Angin sore berhembus membawa pesan-pesan ilahi, angin yang berhembus di setiap belahan bumi itu sebagian di antara membelai wajah Hakim yang gelisah akan langkah hidup yang dijalani selama ini. Di bawah teras rumah kecil itu ia termangu memandang langit yang seolah murung. Tapi terkadang pesan ilahi itu tidak dapat dibaca oleh manusia. Hanya mereka yang hatinya suci dan lembutlah yang bisa membaca berbagai pesan-pesan ilahi yang hadir memperingatkan manusia.

***
Pagi ini mentari tak kunjung muncul dengan sinarnya yang terang. Gerimis tipis pun yang turun dari tadi tak kunjung reda. Di depan gedung bercat putih biru itu beberapa mahasiswa tampak melangkahkan kakinya dengan cepat memasuki gedung itu. Hanya ada beberapa mahasiswa dan mahasiswi yang masih duduk-duduk di teras depan gedung yang bertuliskan Fakultas Adab di papan depan itu, yang lainnya tampaknya sudah memasuki kelas masing-masing.
Matanya memandang ke sana kemari, memastikan tidak ada mata pun yang melihat dirinya. Kalau pun ada jangan sampai ia dicurigai, dengan mantap ia mengambil helm putih yang tampak baru itu. Hakim tersenyum melihat seseorang yang berjalan di depannya bersama dua orang temannya, senyum yang dibalas oleh sapaan merdu dari gadis berjilbab hitam, wajahnya tampak putih dengan balutan jilbab hitam itu,
”Mas Hakim, sedang apa ndak masuk tah, ini sudah jam masuk lo,?”
”Sebentar lagi ini ada urusan sedikit, nanti kalau telat tolong izinkan ya,?”
”Oh gitu ya sudah monggo Mas.....”
Mendapat sapaan gadis bernama Zahratul Umamah itu seolah ada setetes embun bening hinggap di hatinya. Hakim tersenyum. Secepatnya kakinya melangkah menuju pintu belakang Kampus, ia merasa sepertinya tidak ada orang yang memperhatikannya. Mungkin mereka berpikir bahwa helm itu adalah Helm Hakim sendiri. Hakim terus berjalan menyusuri gang-gang kecil menuju tempat kontrakannya.

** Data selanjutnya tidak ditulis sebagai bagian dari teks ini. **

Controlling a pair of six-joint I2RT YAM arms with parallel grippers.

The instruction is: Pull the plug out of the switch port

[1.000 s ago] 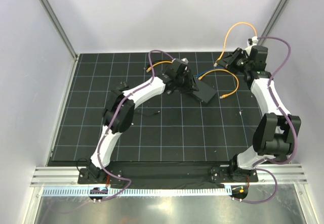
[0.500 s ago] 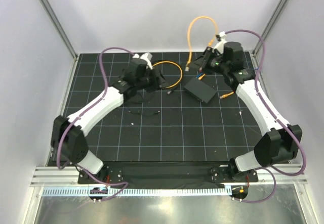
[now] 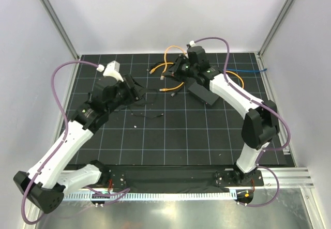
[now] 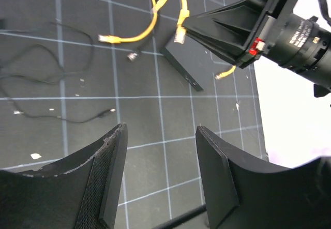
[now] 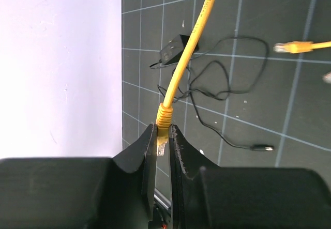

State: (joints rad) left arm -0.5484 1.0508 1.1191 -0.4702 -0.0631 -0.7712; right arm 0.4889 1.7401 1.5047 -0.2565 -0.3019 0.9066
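Note:
The switch box (image 3: 205,93) is a flat matte-black rectangle lying on the mat right of centre; it also shows in the left wrist view (image 4: 182,66). My right gripper (image 3: 175,70) is shut on the yellow plug (image 5: 164,119) of an orange cable (image 5: 189,53) and holds it above the mat, left of the box and apart from it. The left wrist view shows this plug (image 4: 180,33) clear of the box's corner. My left gripper (image 3: 135,90) is open and empty over the mat left of centre, its fingers (image 4: 111,162) wide apart.
A small black lump (image 5: 173,49) with thin black wire (image 3: 147,114) lies on the mat between the arms. Loose orange cable loops (image 3: 170,84) and other plug ends (image 4: 106,37) lie behind the centre. A blue cable (image 3: 256,72) runs at the far right. White walls enclose the mat.
My right gripper has swung left with the orange cable's plug, from beyond the box to left of it. My left arm has drawn back from the box toward the left.

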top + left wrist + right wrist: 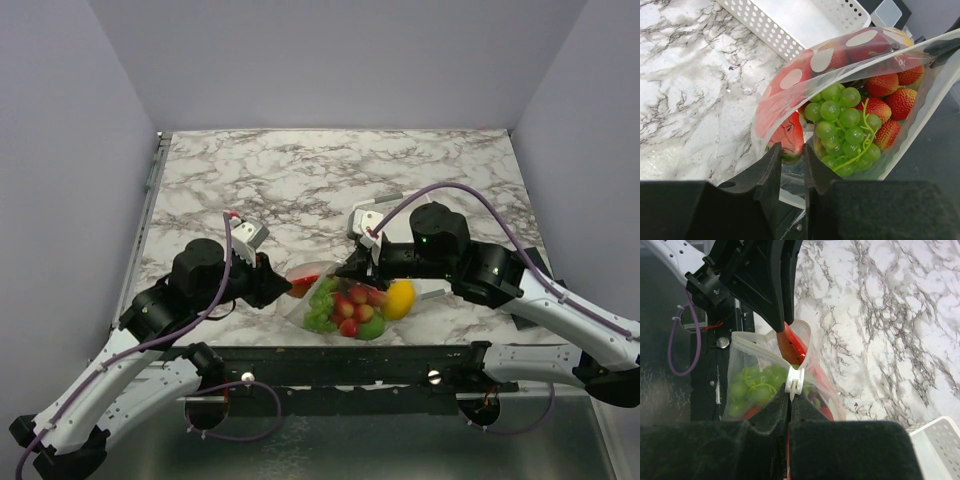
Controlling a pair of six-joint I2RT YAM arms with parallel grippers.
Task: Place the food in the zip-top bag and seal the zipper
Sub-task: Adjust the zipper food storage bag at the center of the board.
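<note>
Bagged: grapes (840, 125), strawberries (890, 100). Zipper (757, 351) unsealed. Left end effector (790, 172) clamps zip-top bag (790, 85) edge; right end effector (790, 407) clamps zipper.

Top view was lit soft & even from above. The marble table (300, 170) looked bright w/ faint shadows; the bottom strip was dim. In the left wrist view the zip-top bag (790, 95) had some white shine, & the left gripper (791, 155) up close was dark & blurry. Right wrist view's left side was dark.
</note>
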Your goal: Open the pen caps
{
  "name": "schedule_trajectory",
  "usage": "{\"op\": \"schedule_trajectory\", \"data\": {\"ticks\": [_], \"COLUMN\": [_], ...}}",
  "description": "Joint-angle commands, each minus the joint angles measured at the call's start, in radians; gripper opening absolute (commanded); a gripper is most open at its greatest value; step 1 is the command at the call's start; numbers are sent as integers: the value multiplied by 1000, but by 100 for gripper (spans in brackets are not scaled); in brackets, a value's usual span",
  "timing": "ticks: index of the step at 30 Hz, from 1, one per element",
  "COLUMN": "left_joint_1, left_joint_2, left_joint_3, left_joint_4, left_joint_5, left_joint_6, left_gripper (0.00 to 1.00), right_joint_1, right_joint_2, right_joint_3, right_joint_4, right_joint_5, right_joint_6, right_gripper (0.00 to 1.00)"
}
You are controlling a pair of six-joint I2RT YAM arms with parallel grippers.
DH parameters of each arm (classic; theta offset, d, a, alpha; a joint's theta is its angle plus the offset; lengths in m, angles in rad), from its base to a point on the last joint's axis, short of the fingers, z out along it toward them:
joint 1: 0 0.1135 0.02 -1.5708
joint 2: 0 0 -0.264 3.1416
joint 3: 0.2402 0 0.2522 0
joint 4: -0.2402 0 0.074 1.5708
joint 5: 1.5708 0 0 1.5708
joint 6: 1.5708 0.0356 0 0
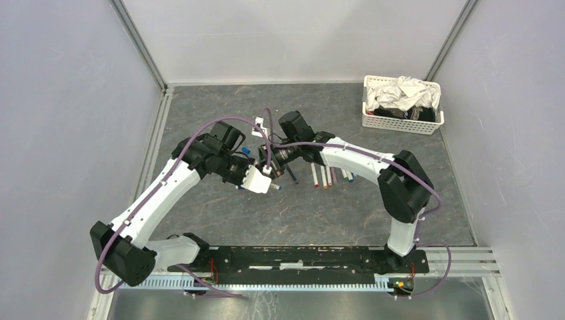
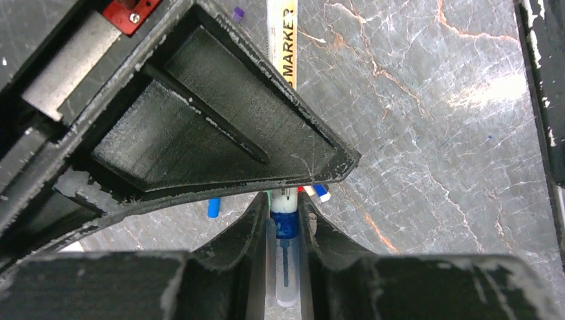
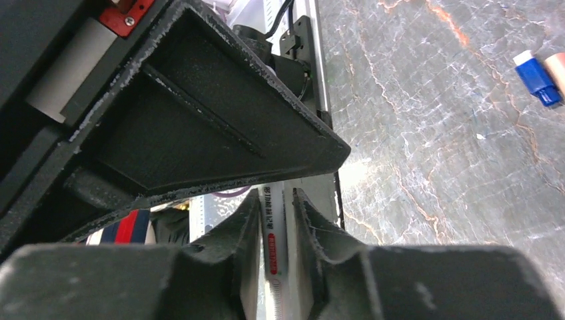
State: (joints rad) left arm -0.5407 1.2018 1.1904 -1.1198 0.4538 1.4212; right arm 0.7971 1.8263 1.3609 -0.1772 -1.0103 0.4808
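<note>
Grey marbled surface (image 1: 220, 120) carries a row of pens (image 1: 331, 177) just beside the one pen (image 2: 285, 223) whose blue end the left gripper (image 2: 285, 207) clamps. Right gripper (image 3: 276, 200) stands narrow around that pen's white barrel, grip unclear; a loose blue cap (image 2: 213, 208) lies near it.

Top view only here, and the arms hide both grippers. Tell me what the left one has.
Observer: The left gripper is shut on a blue-ended pen; a clear cover sits over its nib.
Operator: Now the right one.
Observer: A white barrel with red print lies in the right gripper; whether it is clamped, I cannot tell.
Operator: Report any loose cap near it.
Observer: A short blue cap lies on the table, well apart from that gripper.
</note>
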Motion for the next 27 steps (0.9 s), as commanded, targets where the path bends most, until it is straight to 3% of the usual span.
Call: {"op": "schedule_trajectory", "data": {"ticks": [1,7,11,17,18,20,21,27], "left_joint_1": [-6,-8,-14,-16,-17,-16,-16,-18], "left_joint_2": [-53,-97,-93,-88,-88,-90,-91,-80], "left_joint_3": [-18,-56,-47,-32,-29,-28,-28,-28], "left_joint_4": [32,72,79,83,83,88,89,93], "left_joint_5": [15,22,43,71,74,75,77,101], "left_joint_6": [78,118,121,99,96,88,85,140], "left_gripper": [2,2,2,2,2,2,2,2], "right_joint_1": [6,8,14,14,14,13,13,14], "right_joint_2": [53,99,132,157,157,161,165,262], "right_joint_3": [66,86,127,138,138,138,140,289], "right_joint_4": [38,96,142,281,287,302,313,254], "right_joint_5": [-22,-63,-76,-80,-74,-63,-52,-8], "right_joint_6": [43,110,152,246,250,257,265,239], "right_gripper": [23,20,25,25,22,3,0,0]}}
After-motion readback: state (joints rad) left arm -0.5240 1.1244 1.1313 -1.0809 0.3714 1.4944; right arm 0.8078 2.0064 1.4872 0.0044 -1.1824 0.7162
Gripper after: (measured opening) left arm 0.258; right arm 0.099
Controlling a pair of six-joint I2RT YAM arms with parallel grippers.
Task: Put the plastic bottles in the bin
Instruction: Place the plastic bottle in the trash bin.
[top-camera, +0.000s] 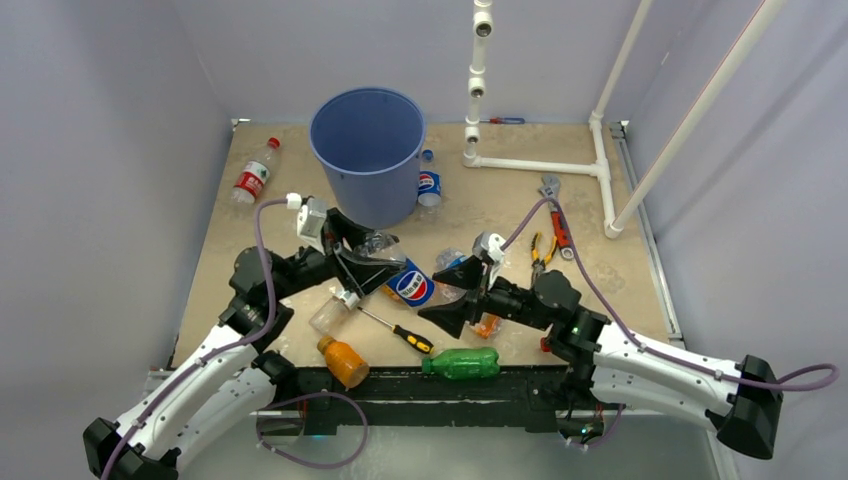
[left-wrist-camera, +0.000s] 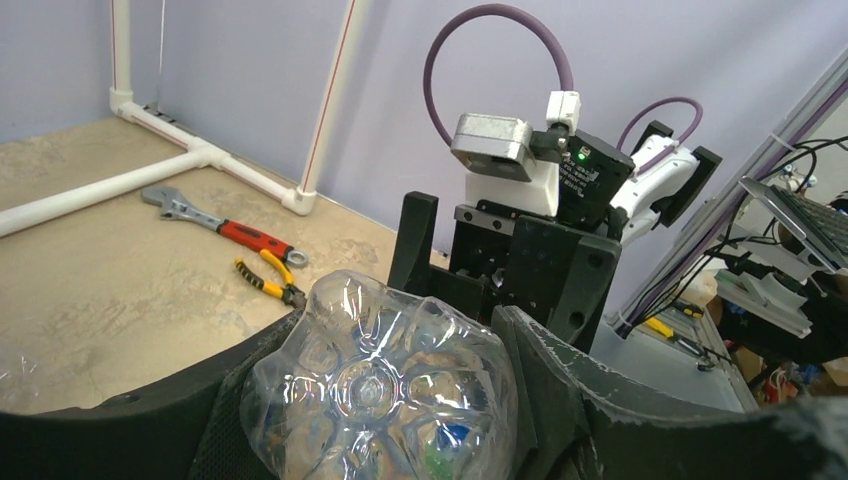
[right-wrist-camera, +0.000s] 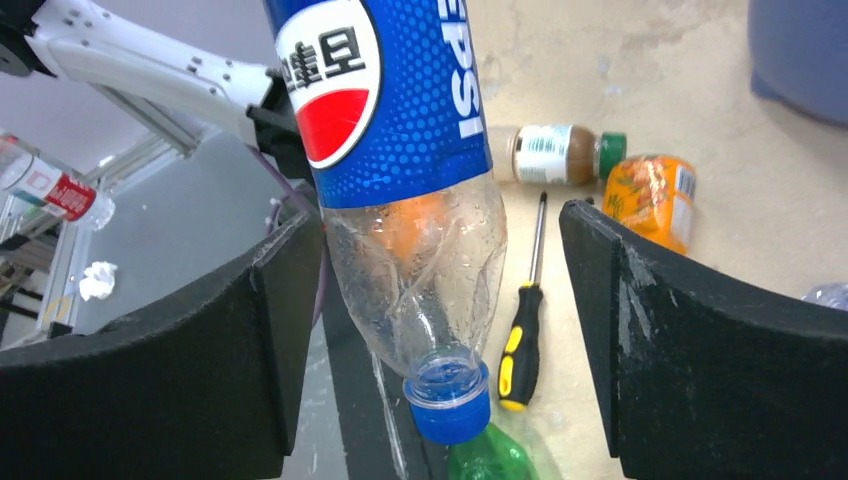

Sesampainya di kontrakanya, Randi telah siap untuk menyulap helm curian itu menjadi uang dengan menjualnya kembali.
***
Mendung menggantung di langit Surabaya perlahan setetes dua tetes air mulai berhamburan berpelukan dengan tanah. Beberapa hari ini sepertinya cuaaca di Surabaya tak begitu bersahabat, mentari selalu tertutup oleh mendung.  Tak ada yang tahu apa yang akan terjadi di masa depan. Bahkan satu detik ke depan masih merupakan teka-teki. Manusia hanya bisa berharap dan berusaha. Hakim melangkah dengan ragu, tak seperti biasanya hatinya gelisah dan takut. Entah apa yang akan terjadi dengan dirinya.
Di parkiran Kampus dengan ragu dan bergetar ia ambil helm berwarna merah di bawah pohon jambu air itu. Ia tidak tahu bahwa pemillik helm itu masih berada di dekat situ, Hakim segera pergi, tapi
”Hai........ maling helm” Teriak seorang pemuda sambil berlari ke arah Hakim. Semua pasang mata tertuju pada Hakim. Hakim berhenti, tubuhnya kaku tak bergerak.
”Hai Mas, mau dibawa ke mana helm saya itu?” Tanya pemuda itu dengan membentak dan muka geram. Sementara para mahasiswa yang menyaksikan kejadian itu tiba-tiba sudah penuh mengerubngi Hakim dan pemuda pemilik helm.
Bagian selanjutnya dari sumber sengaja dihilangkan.